* _EXERCISE DATA_
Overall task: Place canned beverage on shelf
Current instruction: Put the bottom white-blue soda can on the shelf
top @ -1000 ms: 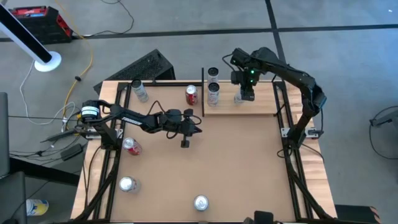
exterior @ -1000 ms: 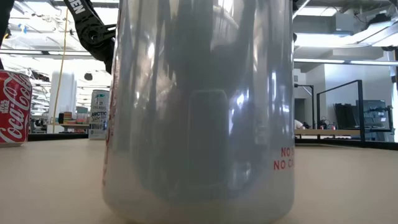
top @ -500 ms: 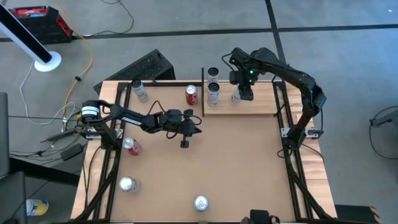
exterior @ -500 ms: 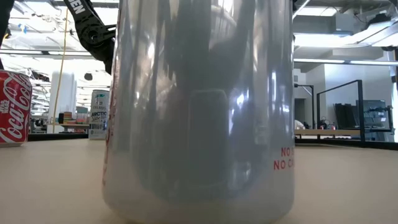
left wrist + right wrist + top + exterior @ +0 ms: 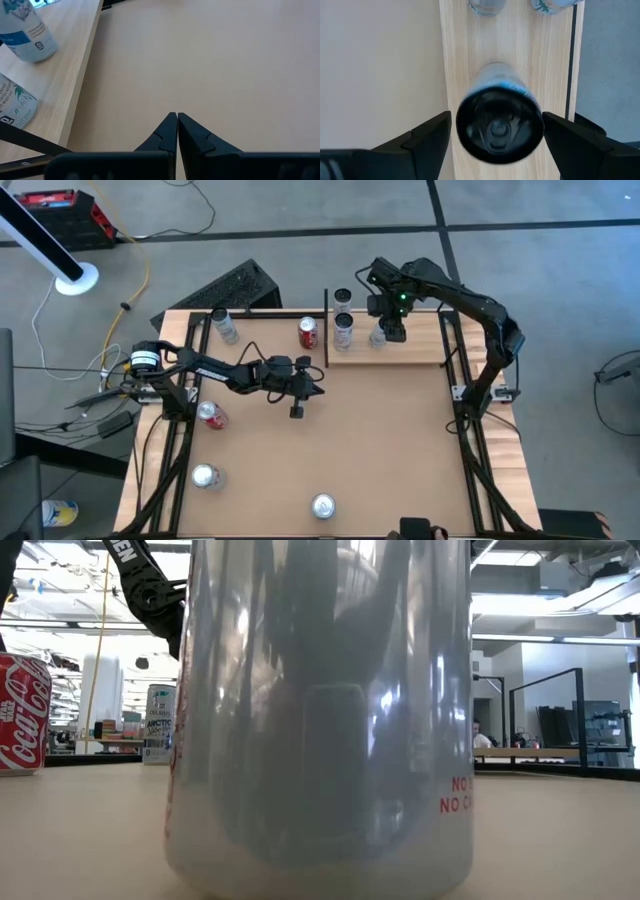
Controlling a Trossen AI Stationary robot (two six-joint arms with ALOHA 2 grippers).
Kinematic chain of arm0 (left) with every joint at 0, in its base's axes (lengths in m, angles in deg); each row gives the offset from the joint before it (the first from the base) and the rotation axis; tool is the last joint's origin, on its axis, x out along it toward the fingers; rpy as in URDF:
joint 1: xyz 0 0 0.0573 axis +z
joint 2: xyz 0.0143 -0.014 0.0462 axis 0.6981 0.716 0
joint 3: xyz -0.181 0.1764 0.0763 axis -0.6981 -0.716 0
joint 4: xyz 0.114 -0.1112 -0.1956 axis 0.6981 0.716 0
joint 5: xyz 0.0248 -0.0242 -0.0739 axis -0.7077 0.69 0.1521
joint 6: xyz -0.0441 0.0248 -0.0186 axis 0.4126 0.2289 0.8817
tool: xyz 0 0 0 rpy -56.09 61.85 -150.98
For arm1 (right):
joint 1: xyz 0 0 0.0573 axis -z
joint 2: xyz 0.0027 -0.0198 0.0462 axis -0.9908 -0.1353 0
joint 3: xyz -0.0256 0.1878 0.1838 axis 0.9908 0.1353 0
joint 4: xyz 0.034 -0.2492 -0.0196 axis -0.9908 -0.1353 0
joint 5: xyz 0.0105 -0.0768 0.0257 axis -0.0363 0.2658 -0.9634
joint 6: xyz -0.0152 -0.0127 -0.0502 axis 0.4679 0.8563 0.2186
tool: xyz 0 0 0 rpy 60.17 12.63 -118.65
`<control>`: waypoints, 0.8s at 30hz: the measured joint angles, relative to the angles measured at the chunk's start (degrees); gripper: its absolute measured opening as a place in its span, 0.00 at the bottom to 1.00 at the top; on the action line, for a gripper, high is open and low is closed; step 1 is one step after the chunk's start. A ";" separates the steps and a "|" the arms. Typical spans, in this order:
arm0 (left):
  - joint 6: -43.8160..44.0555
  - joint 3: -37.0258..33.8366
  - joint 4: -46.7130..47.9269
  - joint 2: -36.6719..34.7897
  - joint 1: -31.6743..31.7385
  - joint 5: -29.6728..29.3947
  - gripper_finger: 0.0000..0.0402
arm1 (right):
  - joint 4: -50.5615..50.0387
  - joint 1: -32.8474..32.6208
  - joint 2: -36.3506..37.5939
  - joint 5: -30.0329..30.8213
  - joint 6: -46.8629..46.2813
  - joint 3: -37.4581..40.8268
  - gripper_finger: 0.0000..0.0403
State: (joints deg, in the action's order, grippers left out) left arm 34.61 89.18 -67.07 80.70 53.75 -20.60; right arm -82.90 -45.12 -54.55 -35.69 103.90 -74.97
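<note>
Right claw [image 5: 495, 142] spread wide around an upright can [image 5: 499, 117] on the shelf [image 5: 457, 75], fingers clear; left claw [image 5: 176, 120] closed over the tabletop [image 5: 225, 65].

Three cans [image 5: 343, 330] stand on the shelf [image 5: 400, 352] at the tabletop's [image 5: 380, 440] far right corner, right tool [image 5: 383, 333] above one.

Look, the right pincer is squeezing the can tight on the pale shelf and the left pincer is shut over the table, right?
Not quite. The right pincer is open: its fingers stand clear on both sides of the can, which stands on the pale shelf on its own, as the right wrist view shows. The left pincer is indeed shut over the table.
</note>
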 joint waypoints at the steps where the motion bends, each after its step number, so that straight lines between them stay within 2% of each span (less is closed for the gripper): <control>1: 0.00 0.00 0.00 0.00 0.00 0.00 0.00 | 0.00 0.00 0.00 0.03 0.04 0.00 0.82; 6: 0.00 0.00 0.01 0.00 0.00 0.02 0.00 | 0.00 0.00 0.00 1.18 2.52 0.00 0.82; 21: 0.34 0.00 0.02 0.00 0.00 0.09 0.00 | 2.30 -0.02 0.00 13.50 3.03 0.00 0.82; 24: 0.35 0.00 0.02 0.00 0.00 0.09 0.00 | 2.28 0.02 0.16 14.34 2.73 0.02 0.82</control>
State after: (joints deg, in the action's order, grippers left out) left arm 34.96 89.18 -67.05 80.70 53.75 -20.52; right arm -80.62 -45.10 -54.39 -21.35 106.63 -74.95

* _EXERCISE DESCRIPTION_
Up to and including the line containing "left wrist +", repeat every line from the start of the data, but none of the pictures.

* _WRITTEN REPLY_
Overall task: Place canned beverage on shelf
Current instruction: Put the bottom white-blue soda can on the shelf
top @ -1000 ms: 
exterior @ -1000 ms: 
top @ -500 ms: 
exterior @ -500 ms: 
left wrist + right wrist + top + exterior @ +0 ms: 

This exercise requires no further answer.